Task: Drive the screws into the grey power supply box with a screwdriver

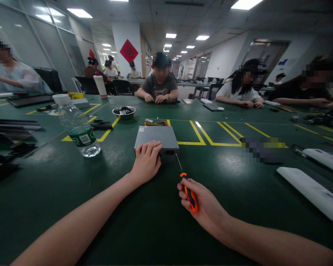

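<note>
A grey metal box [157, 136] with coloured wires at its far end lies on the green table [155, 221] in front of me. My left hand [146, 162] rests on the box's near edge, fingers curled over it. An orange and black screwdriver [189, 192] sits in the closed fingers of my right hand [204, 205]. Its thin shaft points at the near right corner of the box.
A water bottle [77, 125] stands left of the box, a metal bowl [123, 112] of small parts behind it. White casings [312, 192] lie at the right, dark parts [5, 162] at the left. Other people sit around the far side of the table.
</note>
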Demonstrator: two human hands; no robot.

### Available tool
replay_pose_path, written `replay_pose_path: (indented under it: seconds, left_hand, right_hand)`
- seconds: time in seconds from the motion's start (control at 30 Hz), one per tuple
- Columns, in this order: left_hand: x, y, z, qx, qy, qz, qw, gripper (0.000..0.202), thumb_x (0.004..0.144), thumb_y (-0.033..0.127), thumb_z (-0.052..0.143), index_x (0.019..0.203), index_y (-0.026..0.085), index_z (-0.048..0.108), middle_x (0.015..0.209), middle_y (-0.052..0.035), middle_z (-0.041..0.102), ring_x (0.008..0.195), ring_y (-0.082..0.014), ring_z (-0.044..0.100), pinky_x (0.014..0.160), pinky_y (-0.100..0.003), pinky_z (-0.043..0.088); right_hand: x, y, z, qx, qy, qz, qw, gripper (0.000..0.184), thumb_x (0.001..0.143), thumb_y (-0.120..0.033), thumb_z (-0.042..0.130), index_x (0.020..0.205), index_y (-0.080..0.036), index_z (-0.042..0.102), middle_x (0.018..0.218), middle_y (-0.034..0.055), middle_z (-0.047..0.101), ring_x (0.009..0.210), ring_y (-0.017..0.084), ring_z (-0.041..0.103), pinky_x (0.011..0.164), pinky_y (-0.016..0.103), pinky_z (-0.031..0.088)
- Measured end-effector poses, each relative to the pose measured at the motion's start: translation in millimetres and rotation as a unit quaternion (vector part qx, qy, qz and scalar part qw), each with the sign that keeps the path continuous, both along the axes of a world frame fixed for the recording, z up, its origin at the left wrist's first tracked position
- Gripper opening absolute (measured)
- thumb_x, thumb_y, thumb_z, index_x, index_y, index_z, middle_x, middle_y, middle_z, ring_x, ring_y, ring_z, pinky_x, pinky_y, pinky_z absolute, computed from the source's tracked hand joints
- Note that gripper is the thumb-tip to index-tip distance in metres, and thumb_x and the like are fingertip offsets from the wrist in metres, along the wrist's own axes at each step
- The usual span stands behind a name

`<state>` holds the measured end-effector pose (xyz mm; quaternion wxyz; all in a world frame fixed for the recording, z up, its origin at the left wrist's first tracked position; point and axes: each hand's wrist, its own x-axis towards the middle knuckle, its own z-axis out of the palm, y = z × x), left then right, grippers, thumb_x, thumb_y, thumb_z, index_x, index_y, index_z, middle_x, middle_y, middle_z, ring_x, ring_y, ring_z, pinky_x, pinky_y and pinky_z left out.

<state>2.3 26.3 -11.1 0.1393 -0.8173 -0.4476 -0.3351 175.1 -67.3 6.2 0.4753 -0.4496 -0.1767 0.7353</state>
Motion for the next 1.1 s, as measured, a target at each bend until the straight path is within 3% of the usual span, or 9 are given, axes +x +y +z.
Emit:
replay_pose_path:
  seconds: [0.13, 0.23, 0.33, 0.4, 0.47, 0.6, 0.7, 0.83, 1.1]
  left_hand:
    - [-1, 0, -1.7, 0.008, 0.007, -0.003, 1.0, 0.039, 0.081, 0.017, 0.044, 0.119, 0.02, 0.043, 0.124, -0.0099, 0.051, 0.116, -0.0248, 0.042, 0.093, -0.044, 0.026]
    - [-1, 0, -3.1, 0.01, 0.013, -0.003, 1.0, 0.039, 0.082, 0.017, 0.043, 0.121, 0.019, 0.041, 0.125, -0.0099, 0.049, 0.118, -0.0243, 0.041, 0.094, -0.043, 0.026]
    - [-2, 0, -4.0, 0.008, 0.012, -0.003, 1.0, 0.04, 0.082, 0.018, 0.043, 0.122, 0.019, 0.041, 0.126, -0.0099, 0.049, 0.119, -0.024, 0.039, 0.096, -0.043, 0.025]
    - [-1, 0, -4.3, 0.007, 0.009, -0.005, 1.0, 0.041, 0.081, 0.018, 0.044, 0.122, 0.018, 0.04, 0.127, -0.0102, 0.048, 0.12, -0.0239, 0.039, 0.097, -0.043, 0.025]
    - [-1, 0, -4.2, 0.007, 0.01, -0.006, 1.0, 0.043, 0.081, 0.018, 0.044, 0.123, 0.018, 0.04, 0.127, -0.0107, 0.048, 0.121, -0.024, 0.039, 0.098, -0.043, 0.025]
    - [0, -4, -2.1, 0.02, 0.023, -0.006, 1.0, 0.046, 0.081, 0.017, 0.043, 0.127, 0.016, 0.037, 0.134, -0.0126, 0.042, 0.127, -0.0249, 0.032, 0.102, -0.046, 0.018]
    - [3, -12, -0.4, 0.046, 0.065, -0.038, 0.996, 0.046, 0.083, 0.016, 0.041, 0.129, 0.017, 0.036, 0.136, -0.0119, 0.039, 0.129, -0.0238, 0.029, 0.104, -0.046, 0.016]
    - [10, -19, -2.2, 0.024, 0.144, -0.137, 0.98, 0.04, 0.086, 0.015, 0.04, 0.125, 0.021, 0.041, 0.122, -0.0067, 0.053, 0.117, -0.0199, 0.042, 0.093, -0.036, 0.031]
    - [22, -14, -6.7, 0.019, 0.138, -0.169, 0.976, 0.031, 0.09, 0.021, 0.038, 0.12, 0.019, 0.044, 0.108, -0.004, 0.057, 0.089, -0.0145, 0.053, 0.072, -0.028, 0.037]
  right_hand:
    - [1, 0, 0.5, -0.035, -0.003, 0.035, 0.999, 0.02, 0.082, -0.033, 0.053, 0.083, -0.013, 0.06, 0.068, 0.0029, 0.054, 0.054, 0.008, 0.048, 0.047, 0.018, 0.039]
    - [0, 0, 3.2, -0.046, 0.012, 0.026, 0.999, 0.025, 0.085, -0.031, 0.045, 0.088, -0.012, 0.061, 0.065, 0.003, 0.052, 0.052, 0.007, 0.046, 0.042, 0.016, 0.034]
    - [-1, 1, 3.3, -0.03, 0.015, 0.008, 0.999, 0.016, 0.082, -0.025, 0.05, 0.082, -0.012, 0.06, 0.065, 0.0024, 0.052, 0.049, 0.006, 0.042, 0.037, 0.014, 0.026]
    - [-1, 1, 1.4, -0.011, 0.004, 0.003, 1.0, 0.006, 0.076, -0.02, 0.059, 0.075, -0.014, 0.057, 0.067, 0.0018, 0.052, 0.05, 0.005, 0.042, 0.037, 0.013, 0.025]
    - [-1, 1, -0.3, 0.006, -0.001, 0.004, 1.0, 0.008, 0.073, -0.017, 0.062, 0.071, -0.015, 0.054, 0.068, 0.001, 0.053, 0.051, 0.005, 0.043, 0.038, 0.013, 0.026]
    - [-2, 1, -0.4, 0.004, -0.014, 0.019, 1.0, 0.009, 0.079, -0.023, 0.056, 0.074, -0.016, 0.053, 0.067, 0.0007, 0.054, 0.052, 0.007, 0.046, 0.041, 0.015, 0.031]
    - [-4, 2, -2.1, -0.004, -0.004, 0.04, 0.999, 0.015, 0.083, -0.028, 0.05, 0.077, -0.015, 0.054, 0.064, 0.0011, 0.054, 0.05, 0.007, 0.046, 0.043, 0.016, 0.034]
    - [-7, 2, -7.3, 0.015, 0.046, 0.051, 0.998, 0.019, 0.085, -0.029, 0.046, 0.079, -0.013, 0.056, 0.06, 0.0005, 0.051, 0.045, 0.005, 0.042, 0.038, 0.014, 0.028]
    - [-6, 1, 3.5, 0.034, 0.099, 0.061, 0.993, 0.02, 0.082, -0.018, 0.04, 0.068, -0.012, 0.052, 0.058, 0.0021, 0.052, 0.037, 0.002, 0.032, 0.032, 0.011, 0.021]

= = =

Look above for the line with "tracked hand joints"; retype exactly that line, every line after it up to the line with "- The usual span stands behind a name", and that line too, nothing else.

WRITTEN REPLY
- thumb_x, thumb_y, thumb_z, index_x, index_y, index_z, middle_x, middle_y, middle_z, ring_x, ring_y, ring_z, pinky_x, pinky_y, pinky_z absolute, computed from the source's tracked hand joints
- Note that gripper is the thumb-tip to index-tip distance in metres, and thumb_x and the like are fingertip offsets from the wrist in metres, along the wrist's own axes at each step
- The usual span stands behind a name

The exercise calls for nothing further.